** Opening WORKING DATA block **

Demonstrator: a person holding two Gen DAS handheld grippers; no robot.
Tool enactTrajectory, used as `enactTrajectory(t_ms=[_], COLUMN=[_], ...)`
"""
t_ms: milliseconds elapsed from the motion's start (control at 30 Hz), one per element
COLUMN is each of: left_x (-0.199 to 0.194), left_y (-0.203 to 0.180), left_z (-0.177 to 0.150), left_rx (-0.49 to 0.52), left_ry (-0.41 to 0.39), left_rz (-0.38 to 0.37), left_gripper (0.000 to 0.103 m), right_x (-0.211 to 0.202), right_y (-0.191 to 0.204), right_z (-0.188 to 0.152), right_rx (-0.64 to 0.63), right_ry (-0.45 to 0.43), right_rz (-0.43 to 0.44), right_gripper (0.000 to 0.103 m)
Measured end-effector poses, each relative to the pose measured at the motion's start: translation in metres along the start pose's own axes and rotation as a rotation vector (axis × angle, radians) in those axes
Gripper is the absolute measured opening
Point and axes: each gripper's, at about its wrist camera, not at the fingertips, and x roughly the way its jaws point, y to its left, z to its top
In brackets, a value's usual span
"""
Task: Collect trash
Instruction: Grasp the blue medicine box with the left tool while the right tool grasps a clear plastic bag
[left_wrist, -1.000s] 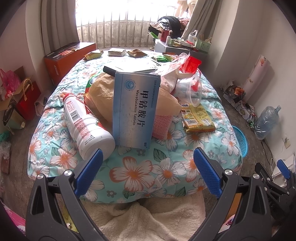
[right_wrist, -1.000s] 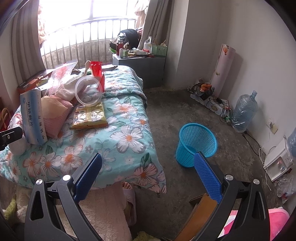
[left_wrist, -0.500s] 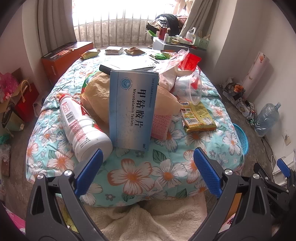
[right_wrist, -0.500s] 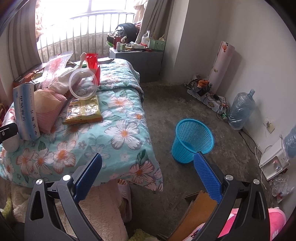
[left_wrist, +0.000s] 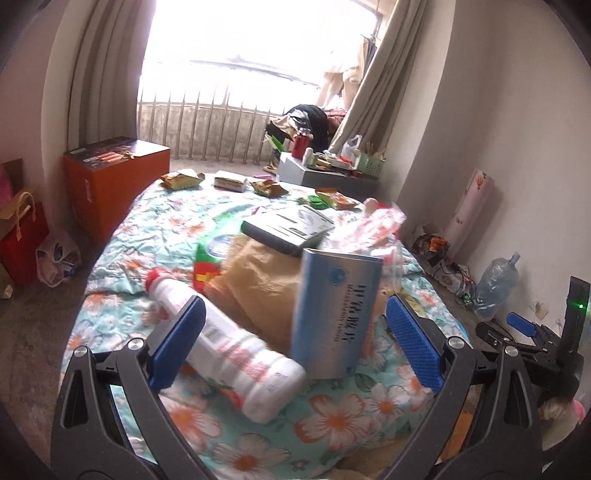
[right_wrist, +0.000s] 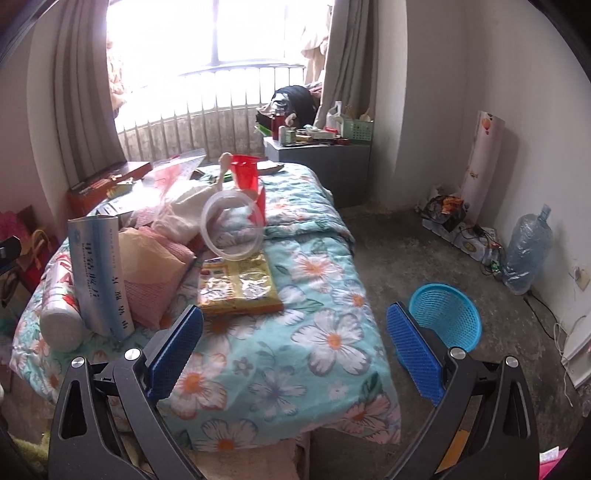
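Trash is scattered over a bed with a floral turquoise quilt (right_wrist: 325, 332). At the near end, a white plastic bottle with a red cap and red label (left_wrist: 236, 350) is laid on its side; it is seen between the blue pads of the left gripper (left_wrist: 295, 332), whose jaws are spread wide and hold nothing. Just beside the bottle, a tall pale-blue cardboard medicine box (left_wrist: 332, 314) is stood upright, leaned against a tan crumpled cloth bundle (left_wrist: 262, 280). In the right wrist view the same box (right_wrist: 98, 275) and the bottle's base (right_wrist: 61, 321) are seen at the left edge of the bed. A pink knitted cloth (right_wrist: 155, 291) is laid beside the box. A flat yellow snack packet (right_wrist: 238, 286) is laid on the quilt, with a clear round plastic lid (right_wrist: 232, 230) propped at its far edge. A red plastic cup (right_wrist: 245, 173) is stood behind the lid. Small green and yellow wrappers (left_wrist: 181, 179) are spread at the far end of the bed. The right gripper (right_wrist: 295, 350) is also opened wide and empty, held above the foot of the bed. A round blue mesh plastic basket (right_wrist: 447, 317) is placed on the grey floor to the right of the bed, well apart from the trash. An orange box (left_wrist: 110, 173) is seen left of the bed, and a clear water jug (right_wrist: 528, 251) by the wall.
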Motion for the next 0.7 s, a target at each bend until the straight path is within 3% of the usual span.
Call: enactTrajectory(t_ms=[200,300,467,700], left_x=[0.003,0.005,0.02,0.058], left_y=[0.046,0.054,0.036,-0.003], left_z=[0.001,0.003,0.014,0.024], left_rx=[-0.092,-0.12,-0.095,-0.021], left_ry=[0.033,0.025,0.036,0.135], left_rz=[0.031,-0.015,-0.157,-0.204], left_gripper=[0.094,0.094,0.094,0.094], right_x=[0.018,0.025,0.032,0.048], right_y=[0.027,0.038,0.042,0.021], right_z=[0.007,0.01,0.014,0.01], right_rx=[0.02,0.014,0.015,0.104], right_ry=[0.045,0.069,0.095,0.154], right_rz=[0.185,0.238,0.255,0.215], right_gripper=[0.097,0.095,0.09,0.089])
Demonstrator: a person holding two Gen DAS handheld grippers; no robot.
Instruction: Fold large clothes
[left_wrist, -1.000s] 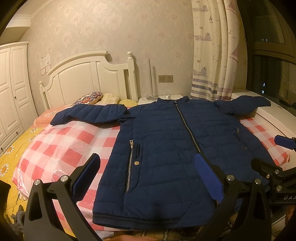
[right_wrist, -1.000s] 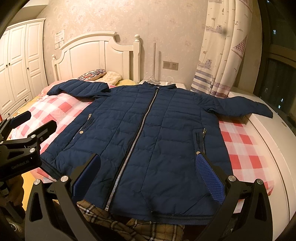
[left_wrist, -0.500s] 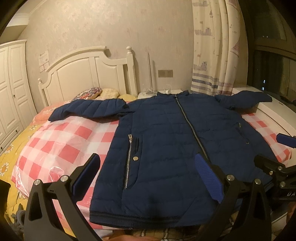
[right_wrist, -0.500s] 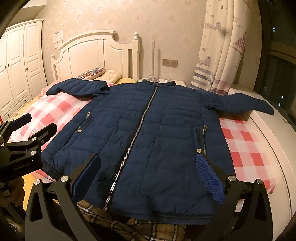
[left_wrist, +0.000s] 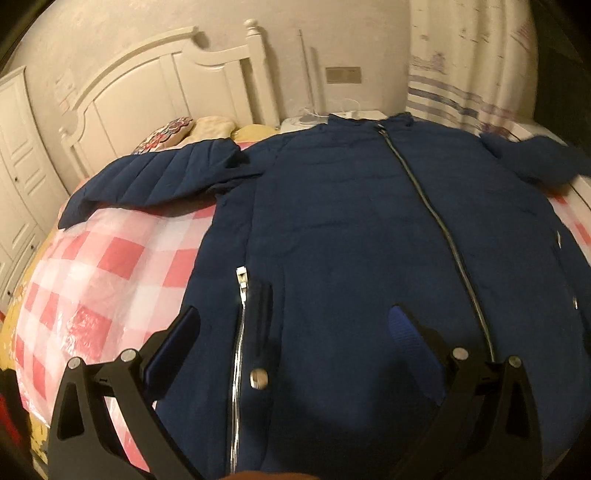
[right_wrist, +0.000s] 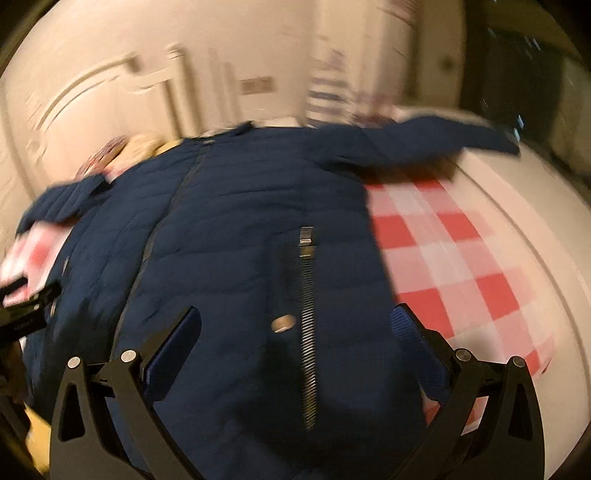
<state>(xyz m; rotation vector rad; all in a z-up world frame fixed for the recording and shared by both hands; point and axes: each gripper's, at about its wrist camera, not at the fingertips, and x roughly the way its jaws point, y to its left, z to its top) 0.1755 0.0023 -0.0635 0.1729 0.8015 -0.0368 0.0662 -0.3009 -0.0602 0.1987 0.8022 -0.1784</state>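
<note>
Through my left wrist camera, the navy quilted puffer jacket (left_wrist: 351, 240) lies face up and zipped on the red-and-white checked bedspread (left_wrist: 96, 280), collar toward the white headboard (left_wrist: 166, 85), 1 sleeve (left_wrist: 155, 177) stretched out over the checks. My left gripper (left_wrist: 293, 330) hangs over the jacket's lower front with its jaws spread wide and nothing between them; the pocket zipper (left_wrist: 240, 332) and a metal snap (left_wrist: 258, 378) sit in the gap. From my right wrist camera, blurred, the same jacket (right_wrist: 240, 229) fills the bed, its other sleeve (right_wrist: 424, 140) reaching toward the far edge. My right gripper (right_wrist: 295, 328) is likewise wide open and empty above a second pocket zipper (right_wrist: 308, 332) and snap (right_wrist: 282, 323). I judge the jacket light but bulky, soft and springy, with a smooth shell likely to slip, so I would pinch a generous bite at the cuffs or the ribbed hem rather than the flat padded panels.
</note>
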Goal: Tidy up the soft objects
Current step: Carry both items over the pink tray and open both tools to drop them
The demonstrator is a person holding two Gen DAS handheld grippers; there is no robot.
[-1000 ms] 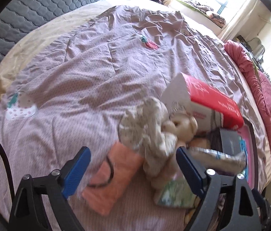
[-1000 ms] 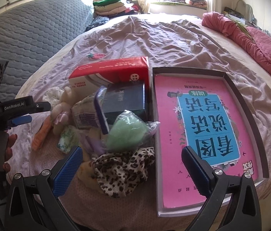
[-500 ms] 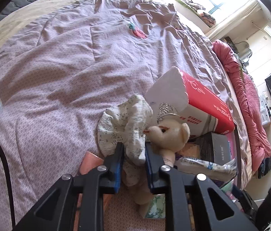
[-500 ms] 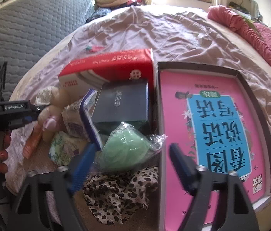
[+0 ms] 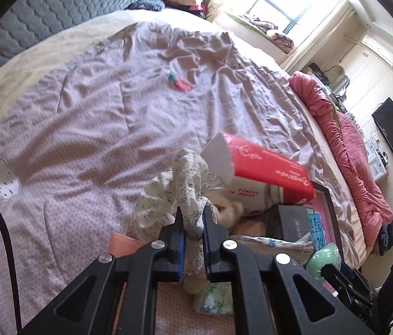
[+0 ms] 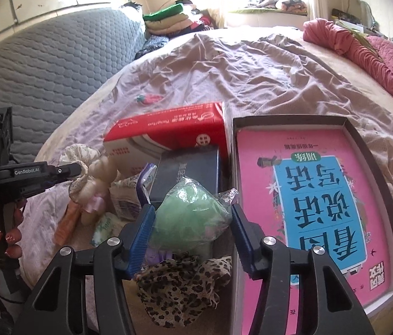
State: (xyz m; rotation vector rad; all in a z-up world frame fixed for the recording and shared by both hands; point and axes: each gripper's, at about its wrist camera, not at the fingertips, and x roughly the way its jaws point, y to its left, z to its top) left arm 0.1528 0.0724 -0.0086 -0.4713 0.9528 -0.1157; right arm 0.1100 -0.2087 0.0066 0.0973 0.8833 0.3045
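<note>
— Floral white cloth, is that what the left gripper [image 5: 193, 217] has?

— Yes. Its jaws are clamped on a floral fabric piece [image 5: 181, 188], pinched between the blue pads and bunched above them, beside a cream plush toy [image 6: 100, 180] on the bed [image 5: 90, 117].

— And the right gripper [image 6: 189, 236]?

— Its jaws stand apart on either side of a green sponge in a clear bag [image 6: 189, 212]; whether the pads touch the bag I cannot tell. A leopard-print cloth [image 6: 182, 287] lies just under it.

— What else is in the pile?

— A red tissue box [image 6: 168, 128] lies behind a dark box [image 6: 188, 171], and a pink book [image 6: 308, 195] sits in a shallow tray [image 6: 364, 150] to the right. An orange cloth [image 6: 66, 222] lies near the plush toy.
</note>
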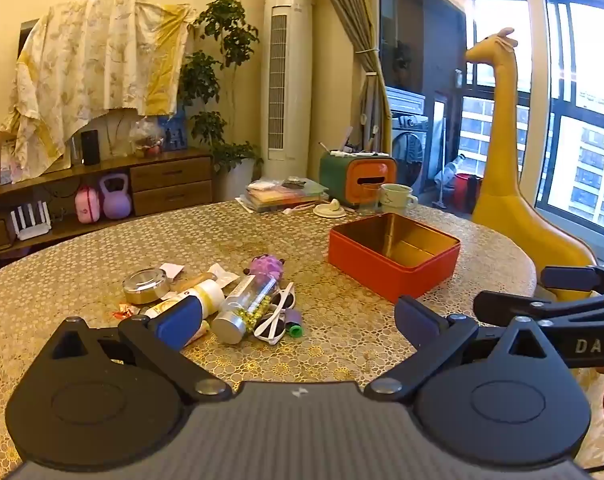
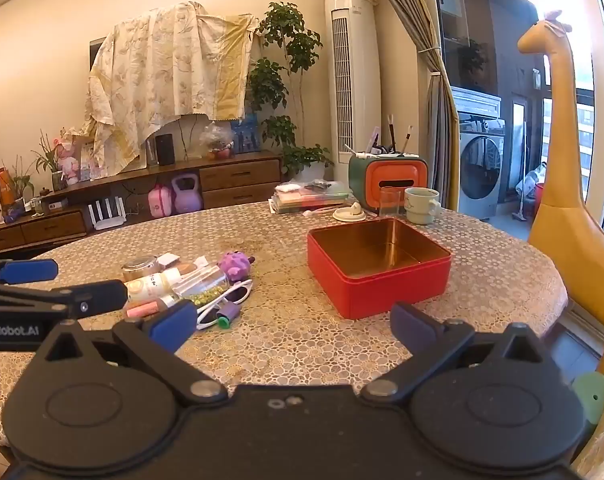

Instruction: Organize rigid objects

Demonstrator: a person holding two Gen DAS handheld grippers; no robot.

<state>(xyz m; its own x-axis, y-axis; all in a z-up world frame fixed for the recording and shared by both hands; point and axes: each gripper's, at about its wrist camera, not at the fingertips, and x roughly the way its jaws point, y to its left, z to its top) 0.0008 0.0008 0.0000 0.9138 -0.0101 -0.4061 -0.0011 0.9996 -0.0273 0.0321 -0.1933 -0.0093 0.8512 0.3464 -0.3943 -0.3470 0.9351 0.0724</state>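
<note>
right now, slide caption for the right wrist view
Open right gripper hovers over the table between a clutter pile and an empty red tin.

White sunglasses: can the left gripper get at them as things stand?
Probably yes. The left gripper is open and empty, the white sunglasses lie at the pile's near edge, only a small purple tube alongside.

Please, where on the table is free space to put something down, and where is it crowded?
Free: the bare tablecloth between the pile and the red tin, and the wide patch behind the pile. The tin itself is empty. Crowded: the pile around the sunglasses, and the far edge near the mug.
</note>
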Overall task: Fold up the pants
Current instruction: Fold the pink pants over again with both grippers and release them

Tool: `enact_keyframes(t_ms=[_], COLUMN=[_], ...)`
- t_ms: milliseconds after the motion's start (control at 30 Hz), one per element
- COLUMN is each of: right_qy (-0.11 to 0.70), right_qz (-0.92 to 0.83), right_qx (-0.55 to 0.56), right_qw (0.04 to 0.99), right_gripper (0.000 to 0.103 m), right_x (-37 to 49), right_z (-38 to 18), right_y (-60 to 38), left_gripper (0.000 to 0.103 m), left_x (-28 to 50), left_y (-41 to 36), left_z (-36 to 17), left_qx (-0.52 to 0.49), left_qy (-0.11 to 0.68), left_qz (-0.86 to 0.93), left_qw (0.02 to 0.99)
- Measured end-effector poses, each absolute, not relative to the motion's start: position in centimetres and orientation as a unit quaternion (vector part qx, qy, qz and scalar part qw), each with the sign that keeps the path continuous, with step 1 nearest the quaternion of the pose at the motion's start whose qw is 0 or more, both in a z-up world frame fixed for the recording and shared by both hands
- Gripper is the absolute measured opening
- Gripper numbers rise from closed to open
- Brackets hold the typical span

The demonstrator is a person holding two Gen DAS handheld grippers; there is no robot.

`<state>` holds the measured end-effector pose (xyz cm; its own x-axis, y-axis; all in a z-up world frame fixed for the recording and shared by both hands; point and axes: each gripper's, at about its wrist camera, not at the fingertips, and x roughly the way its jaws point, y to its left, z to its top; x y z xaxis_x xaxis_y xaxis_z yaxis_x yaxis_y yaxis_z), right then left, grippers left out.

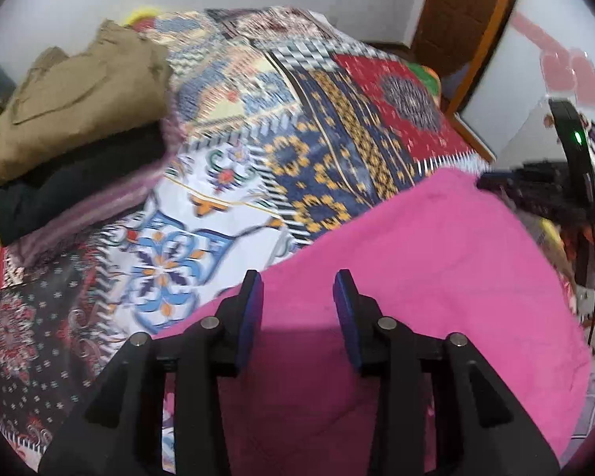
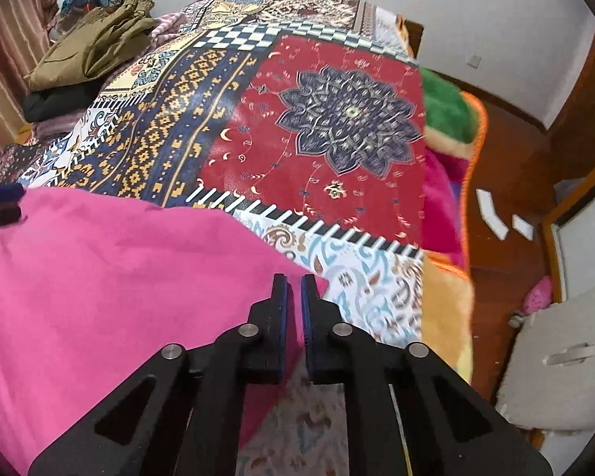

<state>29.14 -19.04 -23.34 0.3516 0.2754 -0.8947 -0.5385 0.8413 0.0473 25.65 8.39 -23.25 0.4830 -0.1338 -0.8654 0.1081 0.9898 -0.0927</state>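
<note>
Your right gripper [image 2: 293,297] has its jaws nearly closed, pinching the pink pants [image 2: 99,277] at their right corner. Your left gripper [image 1: 297,297] hangs open above them; close it on the edge ahead, then lift both together across the bedspread [image 2: 317,119].

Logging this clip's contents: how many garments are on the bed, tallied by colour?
Pink: 1, the pink pants spread in front.
Olive: 1, the olive garment topping the stack.
Black: 1, the black garment beneath it.
Striped purple: 1, the striped garment at the bottom.
Total: 4
</note>
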Motion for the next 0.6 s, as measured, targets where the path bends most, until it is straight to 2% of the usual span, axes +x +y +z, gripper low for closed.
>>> enact_keyframes(t_ms=[33, 67, 100, 133, 367, 600], right_qy=[0.503, 0.496, 0.483, 0.471, 0.452, 0.415], right_qz=[0.252, 0.253, 0.252, 0.254, 0.271, 0.303], right_qx=[-0.132, -0.134, -0.135, -0.134, -0.092, -0.094], right_qw=[0.816, 0.820, 0.828, 0.834, 0.845, 0.853], right_gripper=[0.029, 0.036, 0.046, 0.048, 0.048, 0.048], right_x=[28.6, 28.2, 27.5, 26.8, 23.3, 18.3], right_z=[-22.5, -21.9, -21.0, -20.2, -16.4, -13.6], right_y=[-19.2, -19.3, -19.6, -19.9, -20.5, -18.9], left_gripper=[0.052, 0.064, 0.067, 0.067, 0.067, 0.068], left_x=[25.4, 24.9, 24.5, 23.9, 19.2, 14.3], left_y=[8.8, 9.6, 10.1, 10.7, 13.2, 11.9], left_z=[-22.8, -22.0, -21.5, -20.9, -19.1, -17.6], left_qx=[-0.018, -0.025, -0.028, -0.029, -0.059, -0.061], left_qy=[0.498, 0.490, 0.483, 0.475, 0.485, 0.479], left_qz=[-0.067, -0.058, -0.050, -0.040, -0.014, -0.014], left_qw=[0.864, 0.870, 0.874, 0.878, 0.872, 0.876])
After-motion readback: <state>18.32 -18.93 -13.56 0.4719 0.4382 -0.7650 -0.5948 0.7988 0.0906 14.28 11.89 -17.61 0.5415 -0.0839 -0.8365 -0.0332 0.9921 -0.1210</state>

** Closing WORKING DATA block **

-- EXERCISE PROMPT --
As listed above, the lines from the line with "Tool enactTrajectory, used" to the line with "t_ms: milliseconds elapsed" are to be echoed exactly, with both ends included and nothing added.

-- SOLUTION TO THE PROBLEM --
Tool enactTrajectory, used as `enactTrajectory(t_ms=[_], COLUMN=[_], ...)`
"""
t_ms: milliseconds elapsed from the motion's start (control at 30 Hz), one per element

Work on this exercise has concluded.